"""

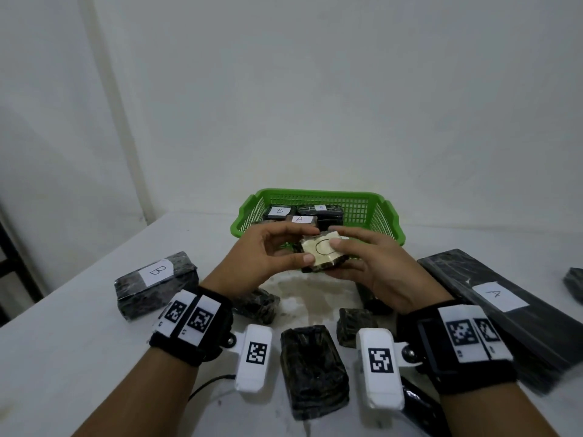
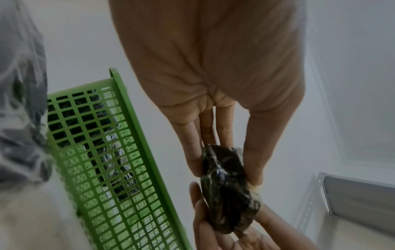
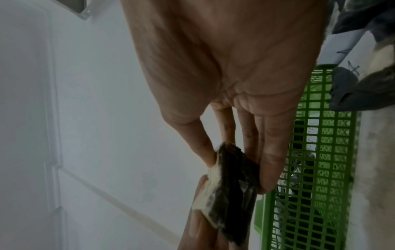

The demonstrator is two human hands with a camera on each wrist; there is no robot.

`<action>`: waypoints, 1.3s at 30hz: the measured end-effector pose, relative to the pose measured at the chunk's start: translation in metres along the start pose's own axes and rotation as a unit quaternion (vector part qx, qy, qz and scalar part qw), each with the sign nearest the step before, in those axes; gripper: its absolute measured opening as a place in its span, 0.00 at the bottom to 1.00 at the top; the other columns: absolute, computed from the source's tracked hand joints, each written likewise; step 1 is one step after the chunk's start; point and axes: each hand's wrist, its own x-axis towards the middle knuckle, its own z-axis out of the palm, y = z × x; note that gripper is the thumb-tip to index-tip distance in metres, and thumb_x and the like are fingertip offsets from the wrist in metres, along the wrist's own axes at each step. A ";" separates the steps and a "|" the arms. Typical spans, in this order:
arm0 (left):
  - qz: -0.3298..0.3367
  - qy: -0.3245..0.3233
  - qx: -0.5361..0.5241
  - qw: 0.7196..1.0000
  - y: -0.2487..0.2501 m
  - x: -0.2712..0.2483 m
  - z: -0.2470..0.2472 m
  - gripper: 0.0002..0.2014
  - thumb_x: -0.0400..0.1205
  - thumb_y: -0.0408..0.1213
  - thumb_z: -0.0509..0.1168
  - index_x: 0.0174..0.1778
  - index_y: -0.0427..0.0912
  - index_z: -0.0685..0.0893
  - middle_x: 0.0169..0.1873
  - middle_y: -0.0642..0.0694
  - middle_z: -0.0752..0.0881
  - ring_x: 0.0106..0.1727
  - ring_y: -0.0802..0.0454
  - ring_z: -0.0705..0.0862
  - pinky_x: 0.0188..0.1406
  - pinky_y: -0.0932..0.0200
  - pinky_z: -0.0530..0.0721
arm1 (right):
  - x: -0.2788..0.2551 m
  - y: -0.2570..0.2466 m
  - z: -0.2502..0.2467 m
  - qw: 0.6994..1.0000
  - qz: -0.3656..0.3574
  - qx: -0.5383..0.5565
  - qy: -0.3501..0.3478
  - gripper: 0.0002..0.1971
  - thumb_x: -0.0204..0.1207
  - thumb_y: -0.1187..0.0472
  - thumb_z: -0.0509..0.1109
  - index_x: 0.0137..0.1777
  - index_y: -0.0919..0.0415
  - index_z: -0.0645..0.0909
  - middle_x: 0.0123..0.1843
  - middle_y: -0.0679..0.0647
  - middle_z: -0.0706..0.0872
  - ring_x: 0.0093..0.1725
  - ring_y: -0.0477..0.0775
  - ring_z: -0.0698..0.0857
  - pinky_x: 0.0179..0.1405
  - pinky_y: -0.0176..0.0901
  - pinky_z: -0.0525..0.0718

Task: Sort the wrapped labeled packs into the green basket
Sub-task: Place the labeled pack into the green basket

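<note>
You hold the C-labelled pack (image 1: pixel 321 251) between both hands — left hand (image 1: pixel 262 257) and right hand (image 1: pixel 375 266) each pinching an edge — just in front of the green basket (image 1: pixel 383 216). Next, judge its slot beside the packs inside and lower it in.

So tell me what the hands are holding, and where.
A small wrapped pack labeled C, between both hands: left hand pinches its left edge, right hand its right edge.

A bare, lab-like recording room: plain white walls (image 1: pixel 315 89), a white table (image 1: pixel 63 357), grey slotted-angle metal shelving (image 2: pixel 352 194) at 9 o'clock, tag-marked wrist cameras (image 1: pixel 254 357)
</note>
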 end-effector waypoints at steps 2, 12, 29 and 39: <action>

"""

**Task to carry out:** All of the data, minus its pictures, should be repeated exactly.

**Completed task:**
The demonstrator is two human hands with a camera on each wrist; there is no robot.

`<action>`: waypoints, 1.3s at 30hz: the measured end-effector pose, relative to the pose measured at the chunk's start: translation in metres along the start pose's own axes and rotation as a unit quaternion (vector part qx, qy, qz and scalar part qw), each with the sign nearest the step before, in those axes; gripper: its absolute measured opening as a place in its span, 0.00 at the bottom to 1.00 at the top; the other columns: absolute, computed from the source's tracked hand joints, each written likewise; step 1 is one step after the chunk's start; point and axes: each hand's wrist, its own x-axis towards the middle knuckle, its own z-axis out of the palm, y = z × x; note that gripper is the thumb-tip to index-tip distance in metres, and thumb_x and the like are fingertip offsets from the wrist in metres, along the wrist's own axes at each step. A ";" separates the steps and a "|" the arms. Typical spans, in this order:
arm0 (left):
  - qz: -0.3298..0.3367
  - qy: -0.3245..0.3233
  - qx: -0.5361..0.5241
  - qw: 0.7196..1.0000
  - y: -0.2487..0.2501 m
  - x: -0.2712..0.2483 m
  - z: -0.2470..0.2472 m
  - gripper: 0.0002..0.2014
  - thumb_x: -0.0400..0.1205
  - thumb_y: -0.0408..0.1213
  - thumb_z: -0.0509..0.1168
  - index_x: 0.0174..0.1778
  - index_y: -0.0427..0.0912
  - index_z: -0.0685..0.0893
  - middle_x: 0.0169..0.1873
  - middle_y: -0.0642..0.0694
  - middle_z: -0.0752..0.0881
  - ring_x: 0.0106..0.1727
  - ring_y: -0.0802..0.0454
  - ring_z: -0.0705..0.0862
  - pinky_x: 0.0188..0.1406
  - pinky_y: -0.0932..0.0200
  - pinky_z: -0.0530..0.0721
arm1 (right):
  - x: -0.2788..0.2551 m
  - y: -0.2570..0.2466 m
  - z: -0.2502..0.2467 m
  - qw: 0.6994..1.0000
  - qz: -0.3656..0.3574
  - qx: -0.5383..0.5565
  - qy: -0.3501..0.3478
  - gripper: 0.0002..0.1971
  - thumb_x: -0.0204..0.1207
  - thumb_y: -0.1187..0.0472
  - thumb_z: -0.0509..0.1109
  - index_x: 0.0137..0.1777
  - index_y: -0.0919..0.0415
  - index_z: -0.0645..0.0909
  - middle_x: 0.0123..0.1843
  - middle_y: -0.0679..0.0647
  - middle_z: -0.0706..0.0872
  - ring_x: 0.0093..0.1725
  - ring_y: -0.0477..0.0775
  - ring_z: -0.0698..0.0857
  - pinky_x: 0.0179..0.1405
  - pinky_y: -0.0176..0.0901
  - pinky_z: -0.0525..0.0718

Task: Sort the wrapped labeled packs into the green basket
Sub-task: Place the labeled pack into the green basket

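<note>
You hold the C-labelled pack (image 1: pixel 321 251) between both hands — left hand (image 1: pixel 262 257) and right hand (image 1: pixel 375 266) each pinching an edge — just in front of the green basket (image 1: pixel 383 216). Next, judge its slot beside the packs inside and lower it in.

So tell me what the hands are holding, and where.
A small wrapped pack labeled C, between both hands: left hand pinches its left edge, right hand its right edge.

A bare, lab-like recording room: plain white walls (image 1: pixel 315 89), a white table (image 1: pixel 63 357), grey slotted-angle metal shelving (image 2: pixel 352 194) at 9 o'clock, tag-marked wrist cameras (image 1: pixel 254 357)
</note>
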 end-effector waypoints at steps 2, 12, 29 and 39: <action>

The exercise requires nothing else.